America

New El Paso dashboard shows how many migrants it sends north on buses

() — Amid an increase in encounters with migrants on the southern border, the city of El Paso, Texas, launched this Saturday a migrant dashboard to follow the activity in your reception center.

The city has served more than 14,900 migrants since the beginning of September and has transported thousands of them to cities further north.

More than 8,000 migrants have been transported from El Paso to New York and about 2,300 to Chicago since Aug. 23, when the busing program began, according to the dashboard. Migrants are offered the city-funded trips after being processed and released by Border Patrol.

The “Migrant Situational Awareness Dashboard” also shows weekly U.S. Customs and Border Protection encounters and releases, as well as city resources used in the effort.

“This tool provides transparency to our community about the current humanitarian crisis and how it is being managed on a daily basis,” Deputy City Manager Mario D’Agostino said in a press release. “From day one, we have been open about how we are respectfully serving migrants passing through our community and our important emergency efforts to address the current humanitarian crisis.”
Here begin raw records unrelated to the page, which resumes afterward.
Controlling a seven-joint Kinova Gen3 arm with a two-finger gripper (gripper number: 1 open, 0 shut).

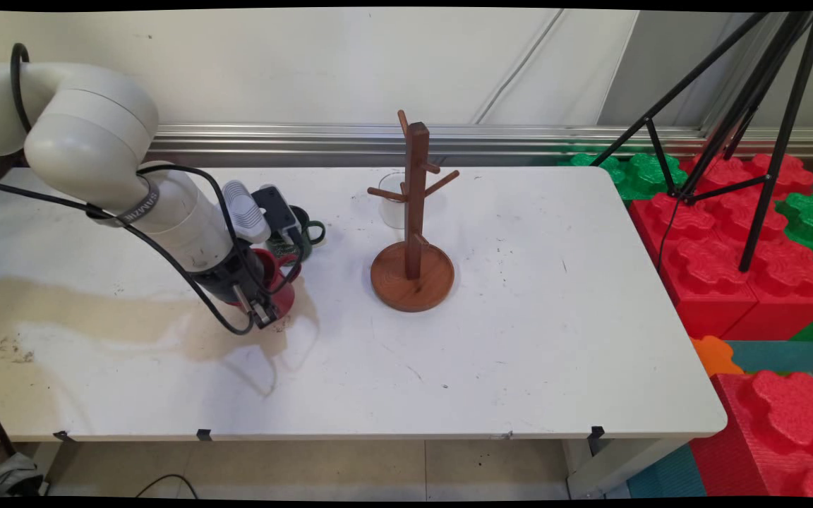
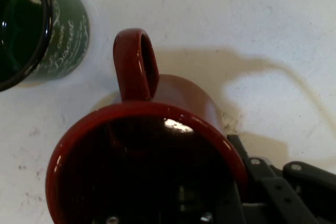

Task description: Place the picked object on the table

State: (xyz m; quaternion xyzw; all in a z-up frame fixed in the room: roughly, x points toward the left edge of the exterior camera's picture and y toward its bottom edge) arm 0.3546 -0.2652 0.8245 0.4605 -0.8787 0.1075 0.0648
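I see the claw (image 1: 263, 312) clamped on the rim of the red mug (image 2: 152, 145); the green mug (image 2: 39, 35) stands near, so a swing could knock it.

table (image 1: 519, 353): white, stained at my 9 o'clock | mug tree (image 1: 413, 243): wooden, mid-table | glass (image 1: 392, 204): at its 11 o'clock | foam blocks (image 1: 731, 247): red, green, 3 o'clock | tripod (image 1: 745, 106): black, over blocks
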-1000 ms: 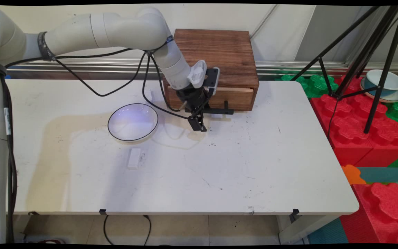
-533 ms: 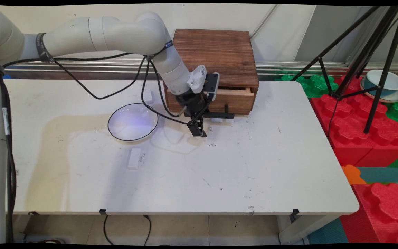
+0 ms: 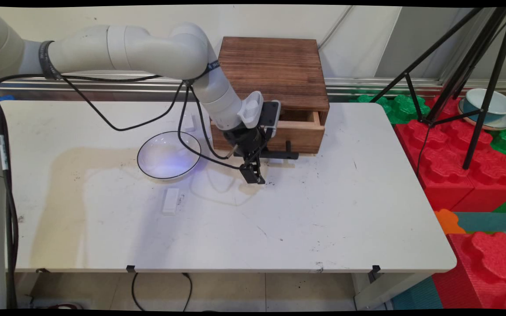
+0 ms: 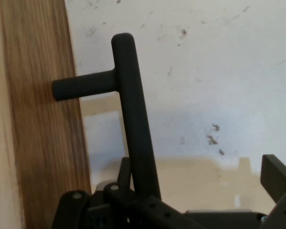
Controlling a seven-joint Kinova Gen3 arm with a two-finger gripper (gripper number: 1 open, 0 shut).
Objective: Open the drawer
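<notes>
Table (image 3: 323,219): white, scuffed. Wooden drawer box (image 3: 275,70) at back, taken as landmark. Drawer (image 3: 299,131) now drawn further out of box front than a second ago; dark gap above it wider. Bowl (image 3: 168,155) left of box. Small white block (image 3: 170,200) front-left of box. Black handle (image 4: 133,119) on drawer front. Pincer (image 3: 253,173) at handle; closed or parted, cannot tell.

One wooden drawer box (image 3: 275,74) with one black bar handle (image 4: 133,119). One clear black-rimmed bowl (image 3: 168,155). Two small white blocks: one near the bowl (image 3: 170,200), one behind it (image 3: 188,123). One tripod (image 3: 464,66). One cup on a saucer (image 3: 488,107), off-table.
</notes>
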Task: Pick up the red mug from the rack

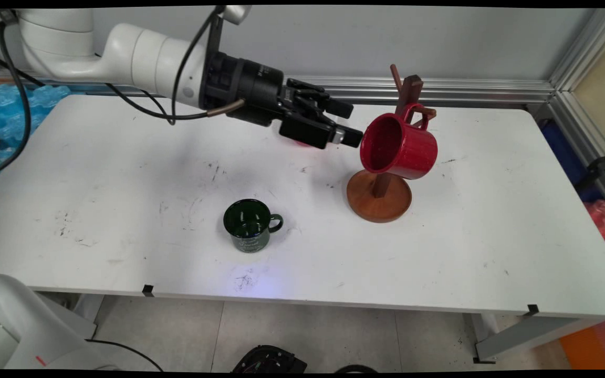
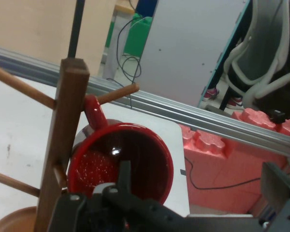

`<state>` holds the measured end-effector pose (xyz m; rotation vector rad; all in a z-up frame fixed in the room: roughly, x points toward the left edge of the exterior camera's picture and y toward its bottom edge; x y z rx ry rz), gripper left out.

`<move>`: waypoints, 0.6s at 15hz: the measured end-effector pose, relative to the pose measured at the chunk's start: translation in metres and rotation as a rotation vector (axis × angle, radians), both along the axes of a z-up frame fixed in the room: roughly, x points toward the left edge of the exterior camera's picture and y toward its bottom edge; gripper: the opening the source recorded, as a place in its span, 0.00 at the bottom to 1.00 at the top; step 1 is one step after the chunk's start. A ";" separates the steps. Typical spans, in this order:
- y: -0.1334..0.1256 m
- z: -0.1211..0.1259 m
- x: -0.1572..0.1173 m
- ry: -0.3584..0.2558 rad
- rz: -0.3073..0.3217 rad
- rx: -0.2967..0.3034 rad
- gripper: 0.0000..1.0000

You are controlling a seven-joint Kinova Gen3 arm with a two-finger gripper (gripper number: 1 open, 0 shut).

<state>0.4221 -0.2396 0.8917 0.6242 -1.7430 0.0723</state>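
A red mug [image 1: 399, 147] hangs by its handle on a peg of the wooden mug tree [image 1: 379, 197], its mouth tipped toward the arm. My gripper [image 1: 348, 123] is level with the mug's rim on its left side, open, with the lower finger close to the rim; I cannot tell whether it touches. In the hand view the red mug [image 2: 121, 164] fills the lower left beside the tree's post [image 2: 63, 145]. One fingertip shows in front of the mug's mouth and the other far to the right, with nothing between them. A dark green mug [image 1: 250, 224] stands upright on the table, nearer the front edge.
The white table [image 1: 491, 236] has an aluminium rail [image 1: 465, 89] along its back edge. Blue foam blocks [image 1: 8, 105] lie off the left side and red ones [image 1: 604, 220] off the right. A small pink patch shows under the gripper, mostly hidden.
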 end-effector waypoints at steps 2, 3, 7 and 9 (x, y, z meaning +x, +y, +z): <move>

The migrant buses sent by El Paso add to the thousands of migrants the state of Texas has bused to New York, Washington and Chicago since August.

As more migrants arrive in New York, Mayor Eric Adams declared a state of emergency on Friday to help respond to New York City’s migrant crisis, which he says will cost the city $1 billion this year. fiscal year. “We now have a situation where more people are arriving in New York City than we can immediately accommodate, including families with infants and young children,” Adams said.

According to the mayor, New York City now has more than 61,000 people in its shelter system, including thousands of homeless people and thousands of asylum seekers who have been bused in recent months from other parts of the country.

D’Agostino previously told that the unprecedented increase in migration has strained El Paso’s infrastructure.

Each day, border agents encounter an average of 1,500 migrants in the El Paso region, according to the city ​​website.

The surge created a housing problem, with some migrants being sent to hotels, according to D’Agostino.

El Paso opened its migrant rest center last month after shelters reached capacity and people began pitching tents on the street.

A short drive away, the El Paso Border Patrol sector also recently erected a triage-style open-air processing center under a freeway overpass to help process migrants more quickly. The center includes intake sections, medical care and a waiting area, as well as buses equipped with processing technology parked on site.

About 70% of migrants arriving in El Paso come from Venezuela and head to El Paso because it is “currently the safest place to cross the Rio Grande into the United States,” according to the El Paso city website.

After making the perilous journey, newly arrived migrants and asylum seekers enter a very complicated and overwhelmed immigration system. This fiscal year alone, US immigration courts filed more than 819,000 new immigration cases.

The US Customs and Border Protection Commissioner Chris Magnussaid the latest wave of migration is driven primarily by people fleeing the “decaying communist regimes” of Venezuela, Nicaragua and Cuba, who are generally not subject to Title 42, the pandemic public health order that allows authorities quickly expel some migrants to Mexico or their countries of origin.